Leave out the pictures and set down the rest of the listing below word for word.
*** COLLECTED MATERIAL ***
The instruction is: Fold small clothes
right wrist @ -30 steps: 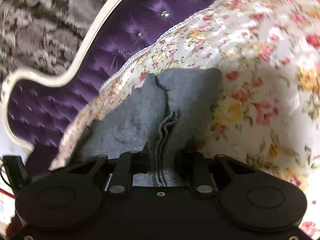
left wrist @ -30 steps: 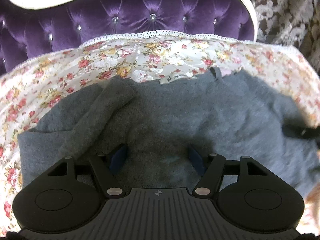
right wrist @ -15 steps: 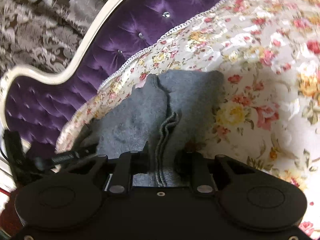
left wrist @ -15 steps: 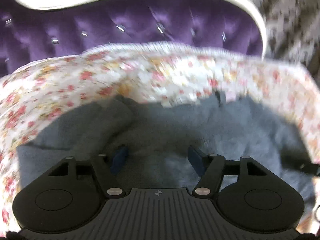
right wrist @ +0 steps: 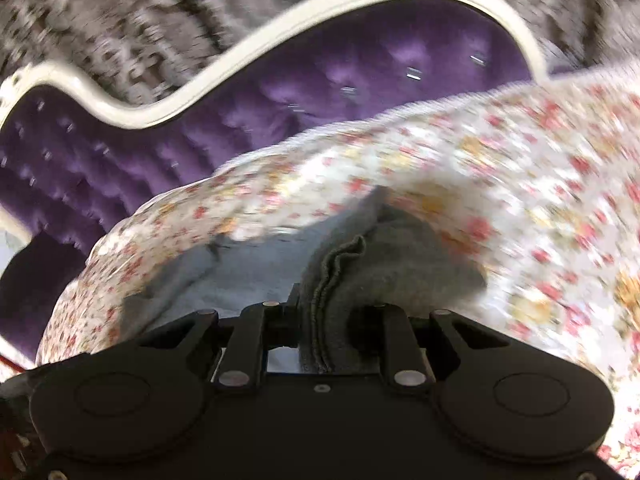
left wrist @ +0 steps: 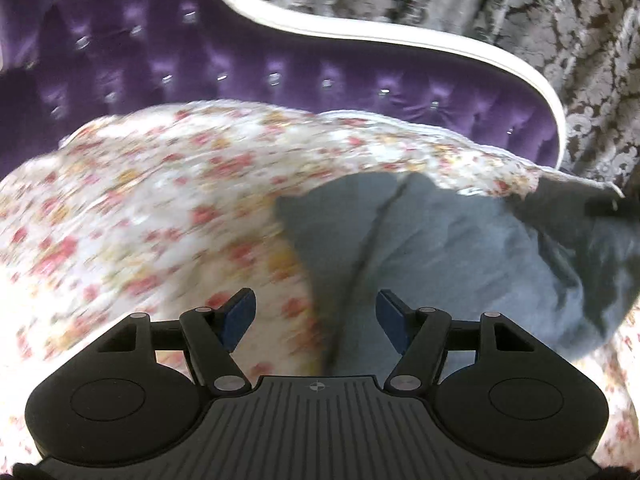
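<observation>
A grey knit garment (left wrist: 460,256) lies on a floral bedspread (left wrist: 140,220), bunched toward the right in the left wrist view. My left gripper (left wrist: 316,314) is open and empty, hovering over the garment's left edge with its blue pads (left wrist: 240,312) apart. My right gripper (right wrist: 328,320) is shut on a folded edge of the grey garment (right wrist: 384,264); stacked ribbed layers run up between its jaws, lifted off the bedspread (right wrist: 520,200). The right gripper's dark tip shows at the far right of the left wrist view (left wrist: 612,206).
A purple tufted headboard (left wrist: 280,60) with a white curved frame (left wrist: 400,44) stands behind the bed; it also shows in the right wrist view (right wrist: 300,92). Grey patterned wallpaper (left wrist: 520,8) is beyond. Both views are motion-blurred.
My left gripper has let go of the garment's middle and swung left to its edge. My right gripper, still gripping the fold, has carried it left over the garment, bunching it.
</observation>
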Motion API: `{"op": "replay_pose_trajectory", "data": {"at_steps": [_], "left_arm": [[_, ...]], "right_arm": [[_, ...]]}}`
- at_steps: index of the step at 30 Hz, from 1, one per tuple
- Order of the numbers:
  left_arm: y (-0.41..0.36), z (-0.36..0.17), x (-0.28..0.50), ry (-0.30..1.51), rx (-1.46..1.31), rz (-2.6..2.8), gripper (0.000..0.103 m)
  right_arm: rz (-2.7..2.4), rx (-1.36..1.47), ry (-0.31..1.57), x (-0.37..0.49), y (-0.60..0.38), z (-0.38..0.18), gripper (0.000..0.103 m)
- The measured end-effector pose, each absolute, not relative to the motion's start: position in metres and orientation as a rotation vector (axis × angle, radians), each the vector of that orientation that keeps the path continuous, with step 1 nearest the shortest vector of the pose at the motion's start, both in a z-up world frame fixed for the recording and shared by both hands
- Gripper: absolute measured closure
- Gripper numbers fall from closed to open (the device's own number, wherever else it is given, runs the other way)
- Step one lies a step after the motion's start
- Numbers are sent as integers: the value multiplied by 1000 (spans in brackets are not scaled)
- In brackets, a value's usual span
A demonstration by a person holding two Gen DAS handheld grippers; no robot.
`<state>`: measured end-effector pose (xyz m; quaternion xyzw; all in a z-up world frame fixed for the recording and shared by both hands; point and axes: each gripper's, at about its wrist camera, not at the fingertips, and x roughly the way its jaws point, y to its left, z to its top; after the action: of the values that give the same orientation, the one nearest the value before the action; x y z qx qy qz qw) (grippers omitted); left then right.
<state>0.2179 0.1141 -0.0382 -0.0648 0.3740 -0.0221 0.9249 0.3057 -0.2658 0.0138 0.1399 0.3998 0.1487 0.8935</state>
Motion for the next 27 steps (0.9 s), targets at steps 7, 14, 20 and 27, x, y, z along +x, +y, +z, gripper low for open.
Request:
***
▸ **RESULT**
The instruction is: Fold small clothes
right wrist @ -30 steps: 
left wrist @ -30 steps: 
right wrist @ -15 steps: 
left wrist @ -15 steps: 
right wrist @ +0 steps: 
left wrist @ +0 steps: 
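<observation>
A grey knit garment (left wrist: 460,256) lies on a floral bedspread (left wrist: 140,220), bunched toward the right in the left wrist view. My left gripper (left wrist: 316,314) is open and empty, hovering over the garment's left edge with its blue pads (left wrist: 240,312) apart. My right gripper (right wrist: 328,320) is shut on a folded edge of the grey garment (right wrist: 384,264); stacked ribbed layers run up between its jaws, lifted off the bedspread (right wrist: 520,200). The right gripper's dark tip shows at the far right of the left wrist view (left wrist: 612,206).
A purple tufted headboard (left wrist: 280,60) with a white curved frame (left wrist: 400,44) stands behind the bed; it also shows in the right wrist view (right wrist: 300,92). Grey patterned wallpaper (left wrist: 520,8) is beyond. Both views are motion-blurred.
My left gripper has let go of the garment's middle and swung left to its edge. My right gripper, still gripping the fold, has carried it left over the garment, bunching it.
</observation>
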Motion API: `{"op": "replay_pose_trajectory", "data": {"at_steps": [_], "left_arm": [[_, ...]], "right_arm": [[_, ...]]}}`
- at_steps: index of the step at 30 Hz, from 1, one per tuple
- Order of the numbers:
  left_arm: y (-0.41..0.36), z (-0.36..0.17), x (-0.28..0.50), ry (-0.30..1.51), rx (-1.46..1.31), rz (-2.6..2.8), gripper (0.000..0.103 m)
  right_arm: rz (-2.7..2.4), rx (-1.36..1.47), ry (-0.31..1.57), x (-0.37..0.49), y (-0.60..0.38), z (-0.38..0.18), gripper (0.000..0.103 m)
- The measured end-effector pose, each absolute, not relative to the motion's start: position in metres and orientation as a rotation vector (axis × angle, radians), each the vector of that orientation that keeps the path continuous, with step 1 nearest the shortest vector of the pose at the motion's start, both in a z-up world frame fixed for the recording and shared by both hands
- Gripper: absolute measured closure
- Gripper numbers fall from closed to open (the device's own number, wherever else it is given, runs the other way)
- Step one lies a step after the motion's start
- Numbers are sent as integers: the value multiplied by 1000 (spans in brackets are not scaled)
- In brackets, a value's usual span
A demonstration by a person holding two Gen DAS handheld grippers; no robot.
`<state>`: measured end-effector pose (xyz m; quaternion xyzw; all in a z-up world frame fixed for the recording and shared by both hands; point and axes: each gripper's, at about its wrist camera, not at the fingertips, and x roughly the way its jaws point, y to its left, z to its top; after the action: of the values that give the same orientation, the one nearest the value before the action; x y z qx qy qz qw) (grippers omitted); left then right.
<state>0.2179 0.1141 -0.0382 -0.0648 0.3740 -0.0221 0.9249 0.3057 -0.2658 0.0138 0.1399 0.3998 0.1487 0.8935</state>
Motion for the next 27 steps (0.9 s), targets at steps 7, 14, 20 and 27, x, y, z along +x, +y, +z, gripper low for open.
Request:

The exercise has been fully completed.